◎上海パワーが世界を席巻する!?
にしても、機内アナウンスで着陸20分前を告げられた後、小窓に顔を寄せて見た上海の景色、眼前に広がる街並み、住居ビル群の広がりは、久々のカルチャーショック、すっかり涸れていたカメの体の深奥から生じる血湧き肉踊る小刻みな震動を感じていた。2、30階建てか、整然と、そして延々と伸びる巨大な団地ビル群、そのエネルギーは半端ではない。入道雲のようにモクモクと湧き上がってくる無言の圧力が窓越しにも伝わってくる。そのオーラは何とも強烈だ。こりゃ日本なんてチャンチャラおかしい、勝てるわけがない、こりゃ歯が立たないと痛烈に感じた。と、同時に、この街で、つい、ひと勝負してみたくなった。この街でなら、まだ、あと、これから10年あれば、十分結果を出せそうな気にもなって、1人、苦笑いしていた。いや、はや、年甲斐もなく、お恥ずかしい。
ま、これが、お国柄というものか、とも思った。何度か訪ねたタイでは、こんな印象を受けたことはない。タイの上空には怠惰の空気が奥深く淀んでいて、怠惰なお肉に包まれたカメは、大好きな怠惰と絡み合ったまま滑走路に進入、怠惰では負けないぞと意気込んでみせたもの。この差は何たるチアだ。

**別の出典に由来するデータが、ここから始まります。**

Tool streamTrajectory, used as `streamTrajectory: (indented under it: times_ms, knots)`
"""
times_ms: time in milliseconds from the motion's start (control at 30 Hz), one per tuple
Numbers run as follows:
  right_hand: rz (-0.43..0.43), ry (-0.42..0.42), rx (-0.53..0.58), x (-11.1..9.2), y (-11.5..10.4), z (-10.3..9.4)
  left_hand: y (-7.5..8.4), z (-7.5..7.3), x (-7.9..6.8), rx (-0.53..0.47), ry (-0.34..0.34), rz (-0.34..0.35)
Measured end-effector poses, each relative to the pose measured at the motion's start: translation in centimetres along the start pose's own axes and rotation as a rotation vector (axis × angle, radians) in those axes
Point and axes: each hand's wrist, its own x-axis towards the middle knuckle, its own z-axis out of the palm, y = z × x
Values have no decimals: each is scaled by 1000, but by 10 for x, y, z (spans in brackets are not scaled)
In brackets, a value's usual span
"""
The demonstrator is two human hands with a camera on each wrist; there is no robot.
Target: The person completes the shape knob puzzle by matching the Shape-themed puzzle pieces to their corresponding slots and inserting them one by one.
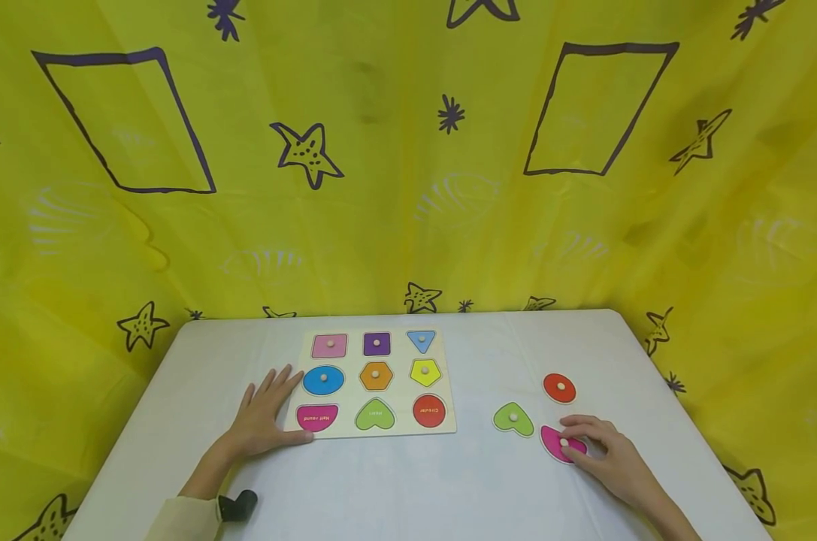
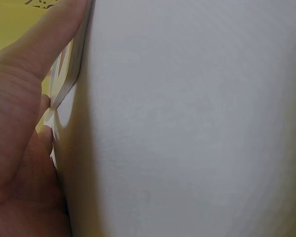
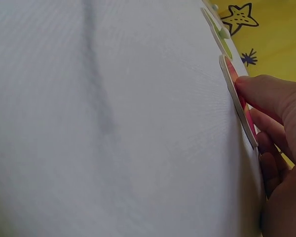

さらに、驚いたことに、「中華」のプライドなのだろう。インターネットで世界中を席巻していると思っていた英語がほとんど通じない。何といっても中国、上海語であることを思い知らされた。空港での案内表示板も漢字ばかりで、英語はあくまでも補助的な表示で、カメなぞは飛び飛びに見覚えのある漢字を繋ぎ合わせて推測するしかない。一連の通関チェックは終始無言で通した。向こうは一言、二言何かいっているようだが、カメはチンプンカンプンだ。
空港だけでなくホテルでも同様に上海語しか通じない。というより、こちらからフレンドリーに拙い英語で話しかけても、表情も変えず、話に耳を貸そうとしない。ま、カメの目からすれば、ツンツンしているように見えるのだ。それは、1人2人ではない。ほぼ全員一致している。これが、 東夷を見る目なのかとも感じた。Googleが撤退したのも、むべなるかなだ。やっぱり、マイペンライのタイがカメの肌には合うと確信した。